[[ PROVIDED MATERIAL, beginning ]]
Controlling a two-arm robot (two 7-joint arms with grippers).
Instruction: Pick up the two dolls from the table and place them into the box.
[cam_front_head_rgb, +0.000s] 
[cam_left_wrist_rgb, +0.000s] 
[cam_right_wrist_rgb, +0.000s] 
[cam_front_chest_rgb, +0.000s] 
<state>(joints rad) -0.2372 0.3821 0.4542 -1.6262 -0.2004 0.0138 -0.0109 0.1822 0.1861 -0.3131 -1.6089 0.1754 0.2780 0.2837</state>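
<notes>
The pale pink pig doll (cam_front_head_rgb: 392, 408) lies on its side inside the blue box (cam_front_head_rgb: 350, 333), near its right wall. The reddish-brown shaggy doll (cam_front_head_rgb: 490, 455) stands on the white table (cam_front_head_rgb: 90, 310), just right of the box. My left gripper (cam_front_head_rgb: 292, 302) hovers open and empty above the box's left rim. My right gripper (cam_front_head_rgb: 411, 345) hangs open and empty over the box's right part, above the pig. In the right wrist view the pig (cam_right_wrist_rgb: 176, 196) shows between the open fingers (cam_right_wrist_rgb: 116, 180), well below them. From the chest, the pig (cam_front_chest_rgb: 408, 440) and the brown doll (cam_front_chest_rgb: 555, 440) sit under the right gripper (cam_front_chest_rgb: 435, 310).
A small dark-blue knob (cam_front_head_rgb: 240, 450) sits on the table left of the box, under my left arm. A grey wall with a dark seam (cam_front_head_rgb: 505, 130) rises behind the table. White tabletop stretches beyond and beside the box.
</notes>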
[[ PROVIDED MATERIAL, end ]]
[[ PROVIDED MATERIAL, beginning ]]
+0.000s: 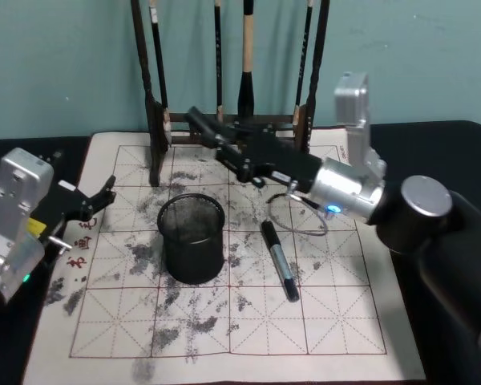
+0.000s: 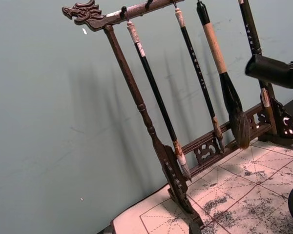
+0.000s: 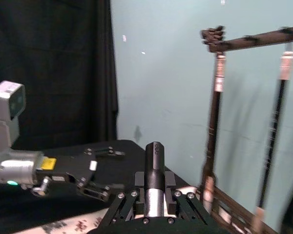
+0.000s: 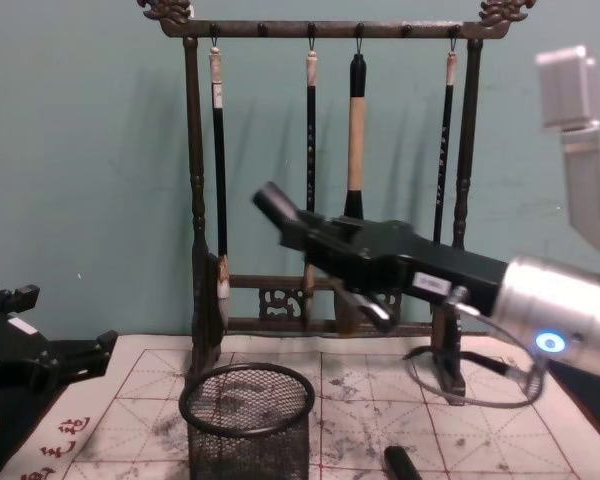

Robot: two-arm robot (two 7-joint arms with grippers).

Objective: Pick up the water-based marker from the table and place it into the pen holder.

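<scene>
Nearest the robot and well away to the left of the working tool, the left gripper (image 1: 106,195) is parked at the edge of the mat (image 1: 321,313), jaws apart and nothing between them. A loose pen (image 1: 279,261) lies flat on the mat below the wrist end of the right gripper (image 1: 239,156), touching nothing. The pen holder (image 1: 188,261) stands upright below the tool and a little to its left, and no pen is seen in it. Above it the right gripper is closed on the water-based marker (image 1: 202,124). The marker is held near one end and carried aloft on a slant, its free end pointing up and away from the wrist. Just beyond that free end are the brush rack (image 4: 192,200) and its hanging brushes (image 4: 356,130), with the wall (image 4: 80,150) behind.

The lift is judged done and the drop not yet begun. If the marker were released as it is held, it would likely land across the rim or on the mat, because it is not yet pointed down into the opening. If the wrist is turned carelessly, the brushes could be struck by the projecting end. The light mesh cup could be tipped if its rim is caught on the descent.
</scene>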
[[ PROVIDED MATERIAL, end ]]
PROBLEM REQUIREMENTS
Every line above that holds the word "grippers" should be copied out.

ANSWER FOR THIS EXERCISE
Controlling a two-arm robot (two 7-joint arms with grippers).
Robot: two-arm robot (two 7-joint arms with grippers).

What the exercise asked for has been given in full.